To Be or Not To Be: That is the Answer

By Hon. Scott E. Axline

In Shakespeare’s play, Hamlet, Prince Hamlet starts a soliloquy by uttering these words:  “To be, or not to be. That is the question:…”  As we approach the 50th anniversary of the inception of the Magistrate Court system in Idaho I thought it might be beneficial for some if we look at exactly what it takes to become a Magistrate Judge and why someone would want “to be” a Magistrate.


Magistrate judges in Idaho as we know them now were first established by the Idaho Legislature on January 11, 1971. Prior to 1971 the court system in Idaho, with the exception of District Judges and the Supreme Court, which are both established by the Idaho State Constitution, was made up of a hodgepodge of local judges including probate judges, justices of the peace, police court judges, town judges, and traffic court judges, just to name a few. Some were attorneys, but many were not.  Those who were not attorneys were “lay judges.” These were the judges the vast majority of citizens involved in the courts actually come into contact with.  My own estimate is that 90 percent of the people who went to court were dealing with this hodgepodge of local Judges.  The change in 1971 bringing them all under one umbrella really was a monumental change in the courts of Idaho relative to the lower-level judges, because it changed what was required to be a judge and clearly defined what the judge could do.  Prior to this time, many, if not most, of the lower judicial positions were part-time positions. If a person was an attorney, she/he could also perform judicial functions to supplement their income and provide a service to the community. If they were a lay judge their judicial function could supplement their income from their regular job. On January 11, 1971 that changed.  On that date, pursuant to Idaho code section 1-103, “all probate courts, Justice of the peace courts, and police courts shall cease to exist….”
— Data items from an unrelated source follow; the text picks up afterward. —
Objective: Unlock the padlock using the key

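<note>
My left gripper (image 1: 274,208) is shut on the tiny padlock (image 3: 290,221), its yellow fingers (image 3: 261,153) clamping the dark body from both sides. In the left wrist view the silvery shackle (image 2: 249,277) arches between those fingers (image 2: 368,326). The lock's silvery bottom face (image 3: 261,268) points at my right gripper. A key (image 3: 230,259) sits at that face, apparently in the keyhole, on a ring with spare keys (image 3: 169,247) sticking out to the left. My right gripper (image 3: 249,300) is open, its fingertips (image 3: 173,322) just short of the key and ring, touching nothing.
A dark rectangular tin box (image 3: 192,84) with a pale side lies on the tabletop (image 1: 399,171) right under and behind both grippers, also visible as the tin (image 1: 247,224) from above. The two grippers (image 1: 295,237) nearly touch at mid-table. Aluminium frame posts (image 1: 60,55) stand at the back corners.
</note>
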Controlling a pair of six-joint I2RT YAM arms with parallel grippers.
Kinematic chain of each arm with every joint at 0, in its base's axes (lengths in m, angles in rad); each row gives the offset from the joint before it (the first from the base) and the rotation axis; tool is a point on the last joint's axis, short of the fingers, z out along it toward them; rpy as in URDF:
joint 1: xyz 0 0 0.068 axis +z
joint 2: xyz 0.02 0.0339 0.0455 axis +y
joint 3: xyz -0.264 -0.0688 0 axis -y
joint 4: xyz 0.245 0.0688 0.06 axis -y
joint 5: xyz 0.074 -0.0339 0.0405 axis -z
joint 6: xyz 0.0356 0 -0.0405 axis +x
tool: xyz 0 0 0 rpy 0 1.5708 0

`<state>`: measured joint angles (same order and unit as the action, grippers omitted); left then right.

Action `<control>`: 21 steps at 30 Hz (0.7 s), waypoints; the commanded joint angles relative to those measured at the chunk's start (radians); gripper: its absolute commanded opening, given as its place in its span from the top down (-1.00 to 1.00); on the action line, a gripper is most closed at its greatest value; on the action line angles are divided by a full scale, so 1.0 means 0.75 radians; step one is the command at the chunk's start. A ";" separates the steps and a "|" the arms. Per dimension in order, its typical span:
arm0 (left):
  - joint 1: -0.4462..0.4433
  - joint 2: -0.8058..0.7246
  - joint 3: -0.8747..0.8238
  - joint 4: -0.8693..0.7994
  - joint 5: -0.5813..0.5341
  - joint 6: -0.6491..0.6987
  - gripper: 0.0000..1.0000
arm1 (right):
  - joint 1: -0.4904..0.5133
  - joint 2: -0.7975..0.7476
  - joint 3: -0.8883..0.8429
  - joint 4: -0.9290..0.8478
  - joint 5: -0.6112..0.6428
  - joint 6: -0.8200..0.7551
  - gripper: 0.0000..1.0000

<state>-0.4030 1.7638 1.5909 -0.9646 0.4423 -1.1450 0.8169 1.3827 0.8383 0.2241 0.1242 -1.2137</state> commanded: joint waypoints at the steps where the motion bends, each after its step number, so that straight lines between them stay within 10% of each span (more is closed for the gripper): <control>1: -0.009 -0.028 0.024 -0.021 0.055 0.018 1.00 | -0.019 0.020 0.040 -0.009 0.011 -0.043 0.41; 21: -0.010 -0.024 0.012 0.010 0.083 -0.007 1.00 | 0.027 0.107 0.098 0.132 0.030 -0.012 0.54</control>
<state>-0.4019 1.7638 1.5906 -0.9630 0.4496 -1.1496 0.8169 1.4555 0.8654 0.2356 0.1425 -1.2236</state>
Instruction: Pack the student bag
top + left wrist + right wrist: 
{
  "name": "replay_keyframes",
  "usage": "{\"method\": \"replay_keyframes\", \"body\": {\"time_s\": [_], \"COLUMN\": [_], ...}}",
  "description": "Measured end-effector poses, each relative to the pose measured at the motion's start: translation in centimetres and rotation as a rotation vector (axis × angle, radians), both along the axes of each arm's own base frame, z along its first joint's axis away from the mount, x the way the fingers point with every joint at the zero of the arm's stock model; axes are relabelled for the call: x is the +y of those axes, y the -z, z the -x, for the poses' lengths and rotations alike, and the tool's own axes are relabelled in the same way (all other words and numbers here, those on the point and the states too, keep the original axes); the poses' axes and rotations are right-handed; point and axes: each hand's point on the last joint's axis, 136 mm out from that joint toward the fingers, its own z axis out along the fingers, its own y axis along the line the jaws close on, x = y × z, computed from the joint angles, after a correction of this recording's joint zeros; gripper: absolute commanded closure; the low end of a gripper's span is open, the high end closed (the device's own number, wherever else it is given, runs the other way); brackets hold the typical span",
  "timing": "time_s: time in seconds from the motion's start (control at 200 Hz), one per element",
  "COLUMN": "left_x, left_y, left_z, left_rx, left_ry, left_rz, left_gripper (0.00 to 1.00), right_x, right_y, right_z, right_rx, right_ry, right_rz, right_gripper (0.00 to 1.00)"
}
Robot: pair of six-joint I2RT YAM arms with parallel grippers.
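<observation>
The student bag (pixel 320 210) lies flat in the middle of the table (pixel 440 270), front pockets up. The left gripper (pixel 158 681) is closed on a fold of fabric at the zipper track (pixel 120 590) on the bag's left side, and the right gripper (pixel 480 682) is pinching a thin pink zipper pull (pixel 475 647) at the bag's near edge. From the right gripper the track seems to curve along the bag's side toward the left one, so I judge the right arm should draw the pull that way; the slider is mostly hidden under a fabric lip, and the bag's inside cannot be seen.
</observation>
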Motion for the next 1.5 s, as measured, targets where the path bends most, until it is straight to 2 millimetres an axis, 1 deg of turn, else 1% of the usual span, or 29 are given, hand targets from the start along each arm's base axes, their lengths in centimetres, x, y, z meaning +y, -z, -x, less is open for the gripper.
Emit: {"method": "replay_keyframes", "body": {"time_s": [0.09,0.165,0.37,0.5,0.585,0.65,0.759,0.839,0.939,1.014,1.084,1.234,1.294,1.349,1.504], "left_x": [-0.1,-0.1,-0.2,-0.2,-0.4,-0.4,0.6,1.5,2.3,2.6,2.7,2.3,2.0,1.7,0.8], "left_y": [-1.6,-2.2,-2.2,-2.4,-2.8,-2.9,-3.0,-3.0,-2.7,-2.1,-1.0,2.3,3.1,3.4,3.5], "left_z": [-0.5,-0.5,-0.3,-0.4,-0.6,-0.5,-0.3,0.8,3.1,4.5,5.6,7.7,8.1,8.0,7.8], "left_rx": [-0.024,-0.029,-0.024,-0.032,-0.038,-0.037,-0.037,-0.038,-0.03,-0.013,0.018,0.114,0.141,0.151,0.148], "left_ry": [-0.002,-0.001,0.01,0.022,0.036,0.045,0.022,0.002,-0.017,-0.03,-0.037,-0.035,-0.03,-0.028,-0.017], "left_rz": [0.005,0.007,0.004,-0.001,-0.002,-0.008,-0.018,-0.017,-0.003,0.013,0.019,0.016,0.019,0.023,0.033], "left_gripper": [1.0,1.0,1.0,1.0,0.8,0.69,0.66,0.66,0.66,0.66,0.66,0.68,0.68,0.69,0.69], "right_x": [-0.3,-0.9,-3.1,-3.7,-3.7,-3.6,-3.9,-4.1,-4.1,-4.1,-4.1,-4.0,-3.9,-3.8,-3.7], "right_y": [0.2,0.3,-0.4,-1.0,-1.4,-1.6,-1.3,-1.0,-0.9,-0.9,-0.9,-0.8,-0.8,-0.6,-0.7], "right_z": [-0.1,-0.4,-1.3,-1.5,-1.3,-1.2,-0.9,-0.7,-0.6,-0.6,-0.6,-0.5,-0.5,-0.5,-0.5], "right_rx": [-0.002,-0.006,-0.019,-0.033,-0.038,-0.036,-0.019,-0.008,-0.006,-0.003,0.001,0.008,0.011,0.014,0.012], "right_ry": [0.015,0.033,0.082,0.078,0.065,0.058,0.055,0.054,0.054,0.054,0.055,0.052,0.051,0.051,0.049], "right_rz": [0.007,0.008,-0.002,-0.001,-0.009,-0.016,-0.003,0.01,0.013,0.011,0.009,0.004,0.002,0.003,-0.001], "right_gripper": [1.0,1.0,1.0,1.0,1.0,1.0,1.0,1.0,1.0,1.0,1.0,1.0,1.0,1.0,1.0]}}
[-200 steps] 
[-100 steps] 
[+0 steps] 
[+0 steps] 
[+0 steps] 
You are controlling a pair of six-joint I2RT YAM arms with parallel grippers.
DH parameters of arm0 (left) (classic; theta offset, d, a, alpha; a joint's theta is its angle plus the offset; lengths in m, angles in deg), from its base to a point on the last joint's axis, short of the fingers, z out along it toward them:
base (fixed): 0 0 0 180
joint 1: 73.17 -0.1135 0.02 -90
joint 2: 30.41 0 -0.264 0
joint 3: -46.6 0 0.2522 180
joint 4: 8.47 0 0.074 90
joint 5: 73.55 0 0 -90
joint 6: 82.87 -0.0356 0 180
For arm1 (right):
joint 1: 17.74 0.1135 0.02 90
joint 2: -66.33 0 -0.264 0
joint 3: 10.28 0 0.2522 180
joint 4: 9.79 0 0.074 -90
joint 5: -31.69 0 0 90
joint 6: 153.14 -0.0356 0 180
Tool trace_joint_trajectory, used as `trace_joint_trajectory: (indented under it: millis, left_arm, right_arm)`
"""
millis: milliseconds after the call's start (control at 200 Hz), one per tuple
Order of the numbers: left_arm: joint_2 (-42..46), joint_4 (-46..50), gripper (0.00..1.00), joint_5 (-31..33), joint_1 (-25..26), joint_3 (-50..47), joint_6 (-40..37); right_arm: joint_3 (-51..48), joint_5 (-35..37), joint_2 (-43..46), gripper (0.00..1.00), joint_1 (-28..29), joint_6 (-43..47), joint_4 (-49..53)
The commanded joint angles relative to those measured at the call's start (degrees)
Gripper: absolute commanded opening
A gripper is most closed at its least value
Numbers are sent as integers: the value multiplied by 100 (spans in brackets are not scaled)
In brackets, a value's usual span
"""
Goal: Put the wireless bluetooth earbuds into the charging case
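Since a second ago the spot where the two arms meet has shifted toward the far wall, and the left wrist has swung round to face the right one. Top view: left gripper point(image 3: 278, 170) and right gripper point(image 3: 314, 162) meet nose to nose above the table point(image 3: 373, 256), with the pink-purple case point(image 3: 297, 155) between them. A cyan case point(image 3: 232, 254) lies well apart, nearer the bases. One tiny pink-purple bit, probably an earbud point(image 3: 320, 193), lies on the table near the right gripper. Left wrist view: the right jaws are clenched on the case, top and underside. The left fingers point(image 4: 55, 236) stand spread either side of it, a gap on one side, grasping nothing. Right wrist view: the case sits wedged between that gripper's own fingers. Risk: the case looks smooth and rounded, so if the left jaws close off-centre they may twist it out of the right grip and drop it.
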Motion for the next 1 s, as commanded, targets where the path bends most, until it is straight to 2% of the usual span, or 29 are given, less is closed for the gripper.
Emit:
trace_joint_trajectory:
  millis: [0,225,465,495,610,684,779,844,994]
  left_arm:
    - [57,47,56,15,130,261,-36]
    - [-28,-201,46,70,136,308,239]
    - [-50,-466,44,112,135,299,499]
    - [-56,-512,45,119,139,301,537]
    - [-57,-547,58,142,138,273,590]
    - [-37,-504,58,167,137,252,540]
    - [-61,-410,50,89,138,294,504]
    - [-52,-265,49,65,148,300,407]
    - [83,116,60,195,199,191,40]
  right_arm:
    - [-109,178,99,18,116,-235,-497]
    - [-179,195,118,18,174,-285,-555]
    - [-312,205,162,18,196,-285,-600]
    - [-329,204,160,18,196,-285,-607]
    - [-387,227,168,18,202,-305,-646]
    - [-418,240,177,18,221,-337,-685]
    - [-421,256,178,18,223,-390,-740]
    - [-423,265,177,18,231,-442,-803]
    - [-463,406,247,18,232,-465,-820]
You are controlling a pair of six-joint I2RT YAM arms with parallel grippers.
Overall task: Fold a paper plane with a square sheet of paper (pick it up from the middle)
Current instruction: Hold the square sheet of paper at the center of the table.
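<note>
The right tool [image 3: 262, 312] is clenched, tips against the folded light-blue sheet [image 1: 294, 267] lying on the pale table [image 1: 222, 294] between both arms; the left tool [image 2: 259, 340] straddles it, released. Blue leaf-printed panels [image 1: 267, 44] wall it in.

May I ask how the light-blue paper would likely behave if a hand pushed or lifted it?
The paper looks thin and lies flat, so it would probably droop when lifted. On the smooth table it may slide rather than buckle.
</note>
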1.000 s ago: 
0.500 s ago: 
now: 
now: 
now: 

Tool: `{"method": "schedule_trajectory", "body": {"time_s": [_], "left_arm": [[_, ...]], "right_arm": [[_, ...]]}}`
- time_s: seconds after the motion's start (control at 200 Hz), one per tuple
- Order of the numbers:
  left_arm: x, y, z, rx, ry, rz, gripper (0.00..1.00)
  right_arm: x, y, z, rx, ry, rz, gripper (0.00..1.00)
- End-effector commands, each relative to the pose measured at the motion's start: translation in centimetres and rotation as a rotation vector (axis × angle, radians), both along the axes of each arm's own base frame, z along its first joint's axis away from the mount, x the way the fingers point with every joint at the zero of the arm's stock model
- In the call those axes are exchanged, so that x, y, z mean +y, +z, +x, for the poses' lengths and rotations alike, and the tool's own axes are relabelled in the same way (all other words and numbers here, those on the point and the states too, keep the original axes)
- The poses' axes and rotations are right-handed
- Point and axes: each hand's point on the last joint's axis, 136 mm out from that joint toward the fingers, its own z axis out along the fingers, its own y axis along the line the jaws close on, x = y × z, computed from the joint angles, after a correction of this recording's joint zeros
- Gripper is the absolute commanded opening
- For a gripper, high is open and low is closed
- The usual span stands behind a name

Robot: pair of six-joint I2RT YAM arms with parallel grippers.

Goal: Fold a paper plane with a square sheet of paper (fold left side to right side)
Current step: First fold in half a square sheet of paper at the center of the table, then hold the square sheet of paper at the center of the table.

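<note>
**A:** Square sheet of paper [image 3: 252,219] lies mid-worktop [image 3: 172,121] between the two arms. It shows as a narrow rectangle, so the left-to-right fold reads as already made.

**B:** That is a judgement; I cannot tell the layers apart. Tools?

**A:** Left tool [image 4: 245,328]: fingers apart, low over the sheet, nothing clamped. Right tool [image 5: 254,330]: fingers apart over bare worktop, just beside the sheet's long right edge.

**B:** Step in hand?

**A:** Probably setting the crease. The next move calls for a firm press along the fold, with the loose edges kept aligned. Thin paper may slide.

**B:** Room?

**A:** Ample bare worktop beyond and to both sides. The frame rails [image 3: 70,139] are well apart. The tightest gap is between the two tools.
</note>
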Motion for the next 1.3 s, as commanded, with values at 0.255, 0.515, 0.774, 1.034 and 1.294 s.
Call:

The Magistrate division of the District Court is established and defined in Idaho code section 1-2201, et seq.  The qualifications to become a Magistrate are set forth in section 1-2206:  a candidate must be at least 30 years of age; they must be a citizen of the United States; they must have been a legal resident of the state of Idaho for at least two continuous years immediately preceding their appointment; they must have been in good standing as an active or judicial member of the Idaho State Bar for at least two continuous years immediately preceding their appointment; and they must have held a license to practice law or held a judicial office in one or more jurisdictions for at least five continuous years immediately preceding their appointment.

The old system was thus put “to sleep”, if you will, in the hope, the “dream”, of what the new Magistrate Division could be for the State of Idaho and its citizens.


What may not be readily apparent is that to even consider being a Magistrate Judge, absent extraordinary circumstances not relevant to this discussion, a person must have graduated from high school (12 years of school), received an undergraduate degree (four years of school), graduated from law school (three years of school), passed the State Bar exam (which when I took it was a three-day exam), been admitted to practice law and held that ability and responsibility for at least five years. So, if one sails straight through, a person has to have 19 years of schooling, pass a multi-day exam, and keep their head above water in the practice of law for at least five years, a total of 24 years.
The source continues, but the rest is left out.